The story primarily deals with Wilde's release from prison, his time in Naples with the lover that brought him controversy, and the days before his death in Paris, an era of his life that is not often shown when it comes to adaptations in the film industry. While Oscar lies upon his death bed, the film is told to us in a non-linear story in the form of flashbacks, that is set out in a way that can be easily followed and is all brought back to a full circle perfectly.
It gradually and patiently reveals the tragedy that unfolded for the great author, contributing to the films immensely worthwhile journey, a journey that is in fact quite emotional. At a number of parts I actually found I had genuine tears in my eyes, just further emphasising the competence of the emotional conflict that the script creates for both its characters and viewers.
The film's atmosphere can often times be bleak but at times we do get a warmful asthetic, like when we see glimpses of Oscar's true self and the special moments when he was happy. Despite these two different atmospheres, they are not done poorly.
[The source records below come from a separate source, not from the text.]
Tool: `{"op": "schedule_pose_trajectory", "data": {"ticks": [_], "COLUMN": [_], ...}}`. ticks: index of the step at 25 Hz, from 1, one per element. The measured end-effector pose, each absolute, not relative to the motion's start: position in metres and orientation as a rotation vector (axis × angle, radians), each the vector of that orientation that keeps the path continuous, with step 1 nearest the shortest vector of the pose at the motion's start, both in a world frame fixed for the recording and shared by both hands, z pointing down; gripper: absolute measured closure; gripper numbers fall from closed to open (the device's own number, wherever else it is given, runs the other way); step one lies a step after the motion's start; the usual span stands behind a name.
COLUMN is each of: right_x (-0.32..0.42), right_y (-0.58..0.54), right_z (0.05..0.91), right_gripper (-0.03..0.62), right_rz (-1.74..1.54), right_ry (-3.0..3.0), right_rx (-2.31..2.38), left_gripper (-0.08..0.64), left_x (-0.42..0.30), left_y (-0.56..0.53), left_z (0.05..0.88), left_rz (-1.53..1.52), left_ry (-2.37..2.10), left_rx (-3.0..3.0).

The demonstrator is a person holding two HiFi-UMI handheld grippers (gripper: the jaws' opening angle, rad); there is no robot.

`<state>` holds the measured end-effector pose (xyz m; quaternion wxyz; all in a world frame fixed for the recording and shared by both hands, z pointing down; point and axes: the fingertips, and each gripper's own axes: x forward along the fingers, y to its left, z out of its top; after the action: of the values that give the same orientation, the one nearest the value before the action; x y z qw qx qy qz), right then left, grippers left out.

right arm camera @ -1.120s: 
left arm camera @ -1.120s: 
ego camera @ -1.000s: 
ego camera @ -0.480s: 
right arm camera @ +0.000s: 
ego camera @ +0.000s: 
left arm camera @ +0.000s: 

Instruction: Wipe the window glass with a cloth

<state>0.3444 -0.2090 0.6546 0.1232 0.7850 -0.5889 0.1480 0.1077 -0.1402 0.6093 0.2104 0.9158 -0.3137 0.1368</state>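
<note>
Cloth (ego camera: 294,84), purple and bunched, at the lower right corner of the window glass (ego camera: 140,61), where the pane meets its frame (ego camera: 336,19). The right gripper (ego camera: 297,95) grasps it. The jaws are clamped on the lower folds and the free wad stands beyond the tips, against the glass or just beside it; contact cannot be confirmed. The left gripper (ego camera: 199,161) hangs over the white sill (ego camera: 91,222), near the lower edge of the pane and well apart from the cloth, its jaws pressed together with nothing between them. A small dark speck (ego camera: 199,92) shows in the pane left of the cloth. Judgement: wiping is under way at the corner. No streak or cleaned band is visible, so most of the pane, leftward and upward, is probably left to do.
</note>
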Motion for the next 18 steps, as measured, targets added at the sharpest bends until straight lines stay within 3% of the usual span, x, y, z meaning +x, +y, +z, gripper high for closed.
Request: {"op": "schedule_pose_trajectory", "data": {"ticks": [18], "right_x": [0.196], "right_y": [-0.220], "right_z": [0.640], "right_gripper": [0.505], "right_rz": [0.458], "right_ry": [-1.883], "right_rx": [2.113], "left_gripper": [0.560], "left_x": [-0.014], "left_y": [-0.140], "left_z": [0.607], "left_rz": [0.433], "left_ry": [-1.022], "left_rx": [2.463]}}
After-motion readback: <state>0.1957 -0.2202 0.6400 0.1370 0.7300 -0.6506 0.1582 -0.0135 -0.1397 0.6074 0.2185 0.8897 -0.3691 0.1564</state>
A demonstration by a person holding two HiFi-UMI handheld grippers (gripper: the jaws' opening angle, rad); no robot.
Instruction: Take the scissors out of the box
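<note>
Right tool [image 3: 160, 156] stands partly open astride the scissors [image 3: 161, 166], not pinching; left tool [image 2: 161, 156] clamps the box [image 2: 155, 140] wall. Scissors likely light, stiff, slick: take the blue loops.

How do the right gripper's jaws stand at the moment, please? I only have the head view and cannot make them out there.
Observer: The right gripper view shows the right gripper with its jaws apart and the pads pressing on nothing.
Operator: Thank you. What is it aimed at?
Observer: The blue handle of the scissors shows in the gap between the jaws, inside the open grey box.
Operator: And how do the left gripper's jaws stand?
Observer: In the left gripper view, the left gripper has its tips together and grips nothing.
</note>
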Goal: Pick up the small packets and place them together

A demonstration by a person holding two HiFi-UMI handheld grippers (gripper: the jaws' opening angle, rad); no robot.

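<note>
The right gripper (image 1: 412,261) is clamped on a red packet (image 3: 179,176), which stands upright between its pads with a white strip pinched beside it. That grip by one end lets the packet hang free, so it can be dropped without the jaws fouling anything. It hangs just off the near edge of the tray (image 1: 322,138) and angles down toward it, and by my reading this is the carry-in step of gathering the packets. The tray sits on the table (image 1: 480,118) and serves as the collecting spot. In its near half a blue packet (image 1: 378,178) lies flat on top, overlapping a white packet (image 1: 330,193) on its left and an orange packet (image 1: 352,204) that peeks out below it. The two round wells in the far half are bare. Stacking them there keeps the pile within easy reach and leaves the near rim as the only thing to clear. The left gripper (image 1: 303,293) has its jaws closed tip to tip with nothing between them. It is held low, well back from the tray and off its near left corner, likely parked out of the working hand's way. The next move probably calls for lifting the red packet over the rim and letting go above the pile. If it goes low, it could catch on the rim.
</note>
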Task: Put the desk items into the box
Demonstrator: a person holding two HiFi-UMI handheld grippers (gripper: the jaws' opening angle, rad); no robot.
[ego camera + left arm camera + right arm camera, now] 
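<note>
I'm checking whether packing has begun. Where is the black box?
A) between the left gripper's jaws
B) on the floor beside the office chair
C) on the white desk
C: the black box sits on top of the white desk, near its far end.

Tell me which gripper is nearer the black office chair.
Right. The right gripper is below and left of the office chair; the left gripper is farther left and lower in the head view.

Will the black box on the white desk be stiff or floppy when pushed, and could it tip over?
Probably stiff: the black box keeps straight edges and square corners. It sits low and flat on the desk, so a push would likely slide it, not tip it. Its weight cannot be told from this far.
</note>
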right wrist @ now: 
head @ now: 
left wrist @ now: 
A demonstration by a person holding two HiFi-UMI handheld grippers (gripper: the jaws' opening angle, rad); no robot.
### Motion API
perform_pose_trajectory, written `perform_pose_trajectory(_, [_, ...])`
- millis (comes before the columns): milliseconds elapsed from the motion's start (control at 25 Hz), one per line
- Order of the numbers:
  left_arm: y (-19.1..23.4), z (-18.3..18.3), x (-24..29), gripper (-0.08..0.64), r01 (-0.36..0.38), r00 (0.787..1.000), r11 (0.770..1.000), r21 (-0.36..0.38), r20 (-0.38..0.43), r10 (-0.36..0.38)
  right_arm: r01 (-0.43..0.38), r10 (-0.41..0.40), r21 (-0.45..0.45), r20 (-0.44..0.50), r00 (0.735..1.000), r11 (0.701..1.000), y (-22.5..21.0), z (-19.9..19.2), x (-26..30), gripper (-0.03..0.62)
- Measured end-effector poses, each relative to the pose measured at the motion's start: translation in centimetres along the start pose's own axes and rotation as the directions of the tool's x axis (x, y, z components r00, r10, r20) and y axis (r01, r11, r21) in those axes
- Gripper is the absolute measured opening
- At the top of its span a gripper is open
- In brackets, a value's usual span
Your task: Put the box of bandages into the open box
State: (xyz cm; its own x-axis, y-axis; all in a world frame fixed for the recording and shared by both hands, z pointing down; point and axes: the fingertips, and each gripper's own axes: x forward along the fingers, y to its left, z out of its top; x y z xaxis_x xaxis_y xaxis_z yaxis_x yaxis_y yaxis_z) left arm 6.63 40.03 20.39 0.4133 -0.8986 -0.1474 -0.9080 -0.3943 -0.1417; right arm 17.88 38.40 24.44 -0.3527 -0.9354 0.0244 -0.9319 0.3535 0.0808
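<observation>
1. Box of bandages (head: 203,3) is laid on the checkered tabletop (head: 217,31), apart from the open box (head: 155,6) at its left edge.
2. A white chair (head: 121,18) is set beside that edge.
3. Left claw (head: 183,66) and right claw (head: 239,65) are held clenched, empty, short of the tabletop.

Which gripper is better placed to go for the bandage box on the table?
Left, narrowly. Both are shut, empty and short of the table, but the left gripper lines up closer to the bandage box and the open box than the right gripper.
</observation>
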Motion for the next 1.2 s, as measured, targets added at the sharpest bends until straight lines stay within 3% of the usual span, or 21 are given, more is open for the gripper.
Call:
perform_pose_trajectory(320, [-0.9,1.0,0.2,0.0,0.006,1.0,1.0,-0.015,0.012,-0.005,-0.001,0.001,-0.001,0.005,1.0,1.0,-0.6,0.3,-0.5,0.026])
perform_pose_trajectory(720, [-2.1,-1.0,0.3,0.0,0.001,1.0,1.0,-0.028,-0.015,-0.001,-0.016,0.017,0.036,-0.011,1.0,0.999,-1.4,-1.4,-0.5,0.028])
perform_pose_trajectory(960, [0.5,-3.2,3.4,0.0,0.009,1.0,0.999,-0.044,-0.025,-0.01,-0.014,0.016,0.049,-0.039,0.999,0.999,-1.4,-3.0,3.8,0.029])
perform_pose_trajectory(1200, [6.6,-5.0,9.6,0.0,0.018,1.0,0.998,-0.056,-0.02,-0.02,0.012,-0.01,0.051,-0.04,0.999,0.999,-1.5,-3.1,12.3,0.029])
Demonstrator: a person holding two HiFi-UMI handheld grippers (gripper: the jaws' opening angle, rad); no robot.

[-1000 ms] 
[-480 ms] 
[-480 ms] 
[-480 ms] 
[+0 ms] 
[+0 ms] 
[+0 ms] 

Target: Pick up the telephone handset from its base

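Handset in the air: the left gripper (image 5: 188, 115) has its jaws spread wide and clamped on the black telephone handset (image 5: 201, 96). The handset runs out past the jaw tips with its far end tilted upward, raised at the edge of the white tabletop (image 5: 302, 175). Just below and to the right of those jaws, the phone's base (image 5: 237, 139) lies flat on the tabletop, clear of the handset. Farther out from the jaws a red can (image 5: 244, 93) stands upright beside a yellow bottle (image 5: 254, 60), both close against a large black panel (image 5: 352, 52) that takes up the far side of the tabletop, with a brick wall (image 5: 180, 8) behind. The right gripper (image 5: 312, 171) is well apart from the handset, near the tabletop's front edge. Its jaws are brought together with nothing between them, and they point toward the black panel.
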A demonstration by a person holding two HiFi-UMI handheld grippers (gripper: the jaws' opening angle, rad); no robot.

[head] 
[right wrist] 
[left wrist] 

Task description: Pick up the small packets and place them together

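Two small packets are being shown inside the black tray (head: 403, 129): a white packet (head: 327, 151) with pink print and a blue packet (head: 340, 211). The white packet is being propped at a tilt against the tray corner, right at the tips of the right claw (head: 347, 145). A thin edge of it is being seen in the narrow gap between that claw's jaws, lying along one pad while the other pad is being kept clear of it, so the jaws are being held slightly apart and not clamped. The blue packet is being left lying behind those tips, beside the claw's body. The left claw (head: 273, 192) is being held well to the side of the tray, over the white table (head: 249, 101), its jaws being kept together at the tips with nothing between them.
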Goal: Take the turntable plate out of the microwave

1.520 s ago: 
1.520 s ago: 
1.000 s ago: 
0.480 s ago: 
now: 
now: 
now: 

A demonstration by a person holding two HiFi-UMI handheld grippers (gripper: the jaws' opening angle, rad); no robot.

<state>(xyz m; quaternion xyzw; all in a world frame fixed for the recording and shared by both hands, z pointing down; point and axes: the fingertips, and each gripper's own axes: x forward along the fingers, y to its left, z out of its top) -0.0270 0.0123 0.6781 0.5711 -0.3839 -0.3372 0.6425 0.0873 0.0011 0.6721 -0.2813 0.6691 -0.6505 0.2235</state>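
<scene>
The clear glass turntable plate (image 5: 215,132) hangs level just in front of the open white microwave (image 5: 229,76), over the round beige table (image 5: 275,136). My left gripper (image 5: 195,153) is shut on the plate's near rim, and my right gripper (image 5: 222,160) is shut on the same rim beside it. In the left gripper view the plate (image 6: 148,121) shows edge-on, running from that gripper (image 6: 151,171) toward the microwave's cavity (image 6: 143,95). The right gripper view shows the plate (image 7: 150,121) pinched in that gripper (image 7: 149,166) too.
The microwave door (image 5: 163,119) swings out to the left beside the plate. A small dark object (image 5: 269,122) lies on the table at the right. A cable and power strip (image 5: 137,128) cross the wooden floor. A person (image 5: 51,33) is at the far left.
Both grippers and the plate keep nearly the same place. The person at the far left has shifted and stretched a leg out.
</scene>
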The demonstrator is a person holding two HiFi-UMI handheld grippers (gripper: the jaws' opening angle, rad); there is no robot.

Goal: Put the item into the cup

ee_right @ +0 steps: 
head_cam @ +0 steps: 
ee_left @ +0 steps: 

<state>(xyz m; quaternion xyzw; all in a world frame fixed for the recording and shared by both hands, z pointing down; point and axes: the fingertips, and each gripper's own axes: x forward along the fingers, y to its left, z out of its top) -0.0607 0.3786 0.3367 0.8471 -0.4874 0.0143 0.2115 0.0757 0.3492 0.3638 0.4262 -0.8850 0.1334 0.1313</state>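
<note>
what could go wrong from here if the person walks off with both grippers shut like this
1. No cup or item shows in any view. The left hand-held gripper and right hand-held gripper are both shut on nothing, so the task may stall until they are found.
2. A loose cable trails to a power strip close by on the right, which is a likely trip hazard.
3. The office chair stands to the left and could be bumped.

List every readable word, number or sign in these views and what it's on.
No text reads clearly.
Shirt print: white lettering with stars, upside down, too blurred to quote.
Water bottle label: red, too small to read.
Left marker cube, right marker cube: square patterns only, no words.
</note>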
They are in fact structured extremely well and equally compliment each over, providing a balance that allows the flow of the film to go on undisturbed.
Alongside Rubert Everett, the film hosts an extremely well selected cast, including Colin Morgan, Colin Firth, and Emily Watson, who put in a number of immensely realistic performances that truly reinforce the emotional situation that the character finds himself in, making the inevitable end of the story all the more heartbreaking.
It is clear that director holds a massive passion for Oscar Wilde and it comes through in this film. Whether this film does truly accurately depict Wilde's final days remains to be seen, but there is so much passion put into this project that I feel the film makers have definitely come extremely close to the true events that took place.
To conclude, The Happy Prince is a creative and well-written, emotional film, equal to the immense competence of its filmmakers. Especially from Rupert Everett, who through his first directoral debut, has presented us with a great film, that I truly hope will be remembered and seen for years to come. I immensely recommend you see this film, for me personally it is one of the best films I have seen all year. It is important for any passionate film fan, it is important for any member of the LGBTQ community, and it is essential for any fan of Oscar Wilde and his work.
This is a film that can only be described as a masterpiece.